REQUIRED WORK. Lines from the one with "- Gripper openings" up to and including the one with "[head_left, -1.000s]" are to be copied exactly from the records below, without their pictures.
** Opening RECORDS TO PROCESS block **
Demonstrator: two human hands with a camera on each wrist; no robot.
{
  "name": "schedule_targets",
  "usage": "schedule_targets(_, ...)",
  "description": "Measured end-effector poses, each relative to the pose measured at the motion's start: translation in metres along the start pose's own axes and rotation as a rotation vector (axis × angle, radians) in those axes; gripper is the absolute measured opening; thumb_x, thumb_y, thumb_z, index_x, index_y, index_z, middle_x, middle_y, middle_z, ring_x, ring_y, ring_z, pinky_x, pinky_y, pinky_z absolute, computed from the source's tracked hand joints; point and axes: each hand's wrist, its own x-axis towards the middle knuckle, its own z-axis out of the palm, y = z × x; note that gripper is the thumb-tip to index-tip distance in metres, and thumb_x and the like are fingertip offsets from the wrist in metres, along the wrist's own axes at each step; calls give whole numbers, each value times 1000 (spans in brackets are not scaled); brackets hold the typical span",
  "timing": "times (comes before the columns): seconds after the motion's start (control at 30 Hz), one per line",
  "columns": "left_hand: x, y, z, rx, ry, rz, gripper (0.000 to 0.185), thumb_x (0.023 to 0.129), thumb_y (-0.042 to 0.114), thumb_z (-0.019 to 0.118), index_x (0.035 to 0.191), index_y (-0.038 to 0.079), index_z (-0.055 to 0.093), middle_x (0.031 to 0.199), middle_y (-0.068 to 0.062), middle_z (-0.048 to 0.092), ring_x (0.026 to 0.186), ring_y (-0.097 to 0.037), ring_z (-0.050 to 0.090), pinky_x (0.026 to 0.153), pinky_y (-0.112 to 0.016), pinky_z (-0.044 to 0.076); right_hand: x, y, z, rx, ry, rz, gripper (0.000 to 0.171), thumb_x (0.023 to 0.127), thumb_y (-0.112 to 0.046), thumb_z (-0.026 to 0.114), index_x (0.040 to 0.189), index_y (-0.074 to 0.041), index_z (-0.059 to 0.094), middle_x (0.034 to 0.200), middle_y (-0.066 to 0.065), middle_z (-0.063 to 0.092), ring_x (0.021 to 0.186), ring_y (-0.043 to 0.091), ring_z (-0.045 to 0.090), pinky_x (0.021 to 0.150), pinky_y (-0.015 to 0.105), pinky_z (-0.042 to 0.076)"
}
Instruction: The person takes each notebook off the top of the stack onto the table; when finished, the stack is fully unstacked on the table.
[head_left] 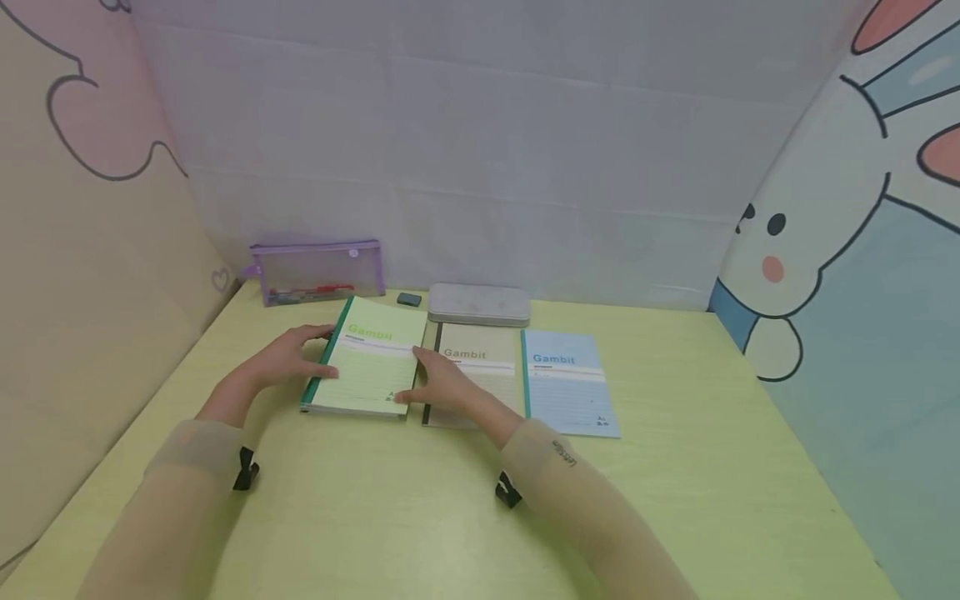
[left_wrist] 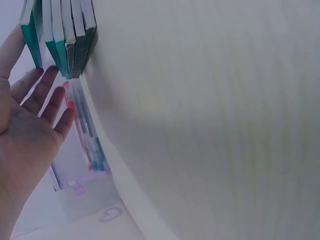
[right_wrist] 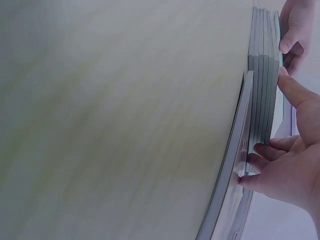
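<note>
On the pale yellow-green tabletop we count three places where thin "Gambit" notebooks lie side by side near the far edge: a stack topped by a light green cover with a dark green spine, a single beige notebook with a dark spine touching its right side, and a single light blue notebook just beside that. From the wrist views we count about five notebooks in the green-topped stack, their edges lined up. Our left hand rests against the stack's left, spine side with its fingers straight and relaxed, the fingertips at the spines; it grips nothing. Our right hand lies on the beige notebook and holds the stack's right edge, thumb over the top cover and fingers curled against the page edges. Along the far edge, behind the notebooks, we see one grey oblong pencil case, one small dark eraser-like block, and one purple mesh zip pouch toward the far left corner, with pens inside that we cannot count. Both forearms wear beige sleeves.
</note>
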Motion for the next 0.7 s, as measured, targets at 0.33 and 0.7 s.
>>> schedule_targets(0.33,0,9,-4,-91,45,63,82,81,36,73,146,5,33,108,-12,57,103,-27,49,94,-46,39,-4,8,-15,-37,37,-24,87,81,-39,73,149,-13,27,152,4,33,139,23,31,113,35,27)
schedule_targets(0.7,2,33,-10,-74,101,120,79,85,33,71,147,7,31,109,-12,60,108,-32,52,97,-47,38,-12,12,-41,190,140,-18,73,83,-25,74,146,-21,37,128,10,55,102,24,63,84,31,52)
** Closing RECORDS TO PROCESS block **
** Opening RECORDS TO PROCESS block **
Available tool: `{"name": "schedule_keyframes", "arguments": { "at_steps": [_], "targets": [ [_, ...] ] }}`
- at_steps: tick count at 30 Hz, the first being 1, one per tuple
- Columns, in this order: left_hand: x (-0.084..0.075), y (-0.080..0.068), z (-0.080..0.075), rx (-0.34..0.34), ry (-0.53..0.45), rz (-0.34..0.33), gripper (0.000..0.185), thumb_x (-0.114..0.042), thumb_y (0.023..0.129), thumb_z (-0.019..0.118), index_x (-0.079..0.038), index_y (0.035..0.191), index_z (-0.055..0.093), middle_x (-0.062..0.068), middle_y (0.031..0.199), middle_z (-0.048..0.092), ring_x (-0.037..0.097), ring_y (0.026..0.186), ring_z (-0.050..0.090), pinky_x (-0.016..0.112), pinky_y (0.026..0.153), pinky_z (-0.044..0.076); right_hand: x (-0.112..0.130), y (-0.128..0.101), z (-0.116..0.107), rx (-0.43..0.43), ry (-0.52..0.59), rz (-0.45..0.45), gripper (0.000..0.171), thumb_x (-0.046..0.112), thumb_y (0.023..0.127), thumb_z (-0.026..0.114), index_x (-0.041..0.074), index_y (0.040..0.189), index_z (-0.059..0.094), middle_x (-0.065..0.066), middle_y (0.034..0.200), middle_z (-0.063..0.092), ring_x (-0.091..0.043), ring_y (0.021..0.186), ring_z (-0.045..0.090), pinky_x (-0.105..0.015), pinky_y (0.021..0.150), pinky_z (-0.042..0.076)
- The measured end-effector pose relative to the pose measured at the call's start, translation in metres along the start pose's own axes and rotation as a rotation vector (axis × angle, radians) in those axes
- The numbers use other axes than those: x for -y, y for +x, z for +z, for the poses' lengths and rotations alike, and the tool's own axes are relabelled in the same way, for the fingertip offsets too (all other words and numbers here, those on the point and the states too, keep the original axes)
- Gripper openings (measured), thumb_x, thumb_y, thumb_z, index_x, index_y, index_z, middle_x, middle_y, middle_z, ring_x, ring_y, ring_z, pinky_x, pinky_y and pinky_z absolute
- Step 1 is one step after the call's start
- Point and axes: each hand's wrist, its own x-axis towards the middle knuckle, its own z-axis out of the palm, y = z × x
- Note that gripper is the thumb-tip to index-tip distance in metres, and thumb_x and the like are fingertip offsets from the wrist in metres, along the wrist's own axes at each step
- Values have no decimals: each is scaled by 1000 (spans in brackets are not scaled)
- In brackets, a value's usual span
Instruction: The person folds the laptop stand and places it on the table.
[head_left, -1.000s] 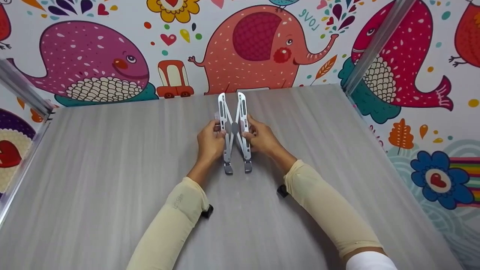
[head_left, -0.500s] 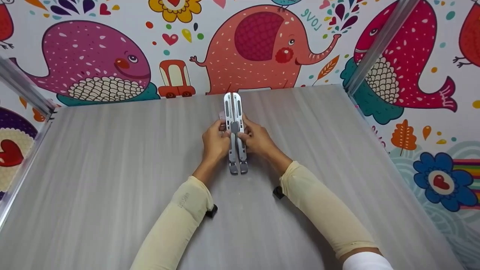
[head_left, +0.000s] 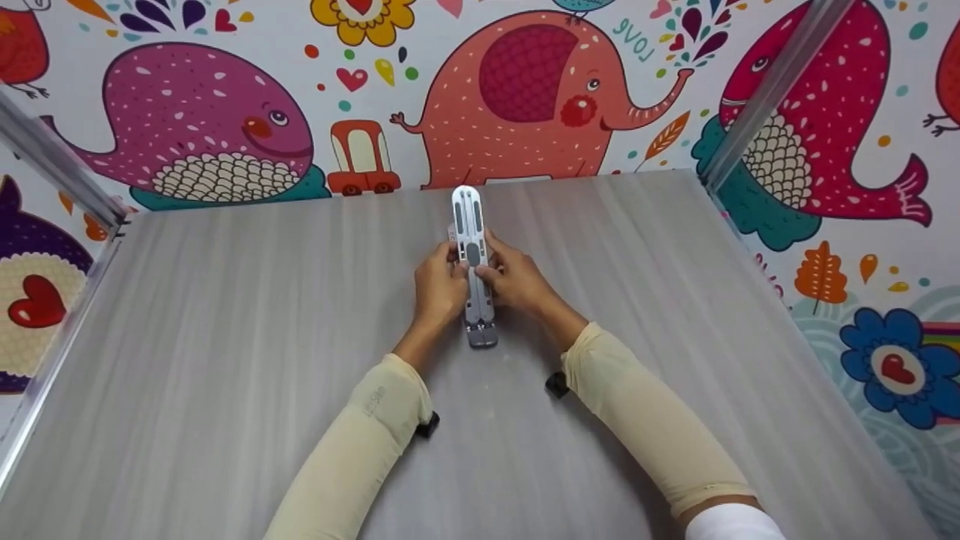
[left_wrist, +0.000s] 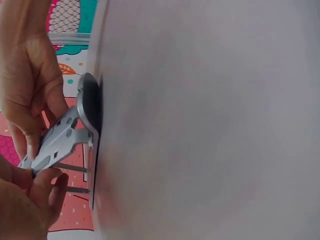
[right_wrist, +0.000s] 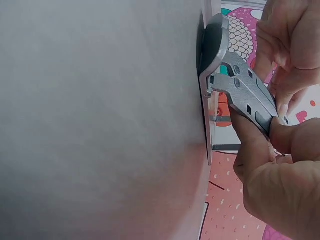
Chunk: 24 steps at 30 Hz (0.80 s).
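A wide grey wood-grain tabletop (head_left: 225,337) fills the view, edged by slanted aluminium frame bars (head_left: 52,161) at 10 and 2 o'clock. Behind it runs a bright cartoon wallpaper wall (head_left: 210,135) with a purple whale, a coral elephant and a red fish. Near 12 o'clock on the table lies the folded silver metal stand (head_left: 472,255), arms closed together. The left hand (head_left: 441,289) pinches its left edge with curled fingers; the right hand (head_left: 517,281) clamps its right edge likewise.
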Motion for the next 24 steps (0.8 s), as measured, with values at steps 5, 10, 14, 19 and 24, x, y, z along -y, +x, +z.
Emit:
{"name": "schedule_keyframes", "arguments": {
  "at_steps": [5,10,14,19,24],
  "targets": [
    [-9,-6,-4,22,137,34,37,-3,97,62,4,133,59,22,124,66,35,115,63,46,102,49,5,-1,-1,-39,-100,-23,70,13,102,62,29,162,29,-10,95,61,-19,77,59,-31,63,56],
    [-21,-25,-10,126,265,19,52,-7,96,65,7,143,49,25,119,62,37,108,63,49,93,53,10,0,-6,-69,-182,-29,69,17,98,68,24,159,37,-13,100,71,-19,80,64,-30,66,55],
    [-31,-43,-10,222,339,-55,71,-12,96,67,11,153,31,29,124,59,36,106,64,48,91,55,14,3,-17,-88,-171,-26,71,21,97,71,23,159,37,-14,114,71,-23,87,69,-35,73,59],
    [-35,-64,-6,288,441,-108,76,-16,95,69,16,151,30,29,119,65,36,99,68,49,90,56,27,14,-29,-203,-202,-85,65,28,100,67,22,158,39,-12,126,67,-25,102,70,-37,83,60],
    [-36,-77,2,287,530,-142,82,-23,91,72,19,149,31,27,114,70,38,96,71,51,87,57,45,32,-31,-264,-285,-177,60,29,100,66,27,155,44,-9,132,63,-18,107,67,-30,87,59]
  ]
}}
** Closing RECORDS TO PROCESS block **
SOLUTION TO THIS PROBLEM.
- Gripper openings (measured), thumb_x, thumb_y, thumb_z, index_x, index_y, index_z, middle_x, middle_y, middle_z, ring_x, ring_y, ring_z, pinky_x, pinky_y and pinky_z absolute
- Step 1 is one step after the call's start
- Point and axes: each hand's wrist, its own x-axis towards the middle knuckle, its own z-axis out of the palm, y = z × x
- Note that gripper is the thumb-tip to index-tip distance in metres, and thumb_x and the like are fingertip offsets from the wrist in metres, along the wrist's own axes at each step
- Values have no decimals: each is scaled by 1000 (spans in brackets are not scaled)
- In brackets, a value's usual span
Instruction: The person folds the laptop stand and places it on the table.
[head_left, -1.000s] 

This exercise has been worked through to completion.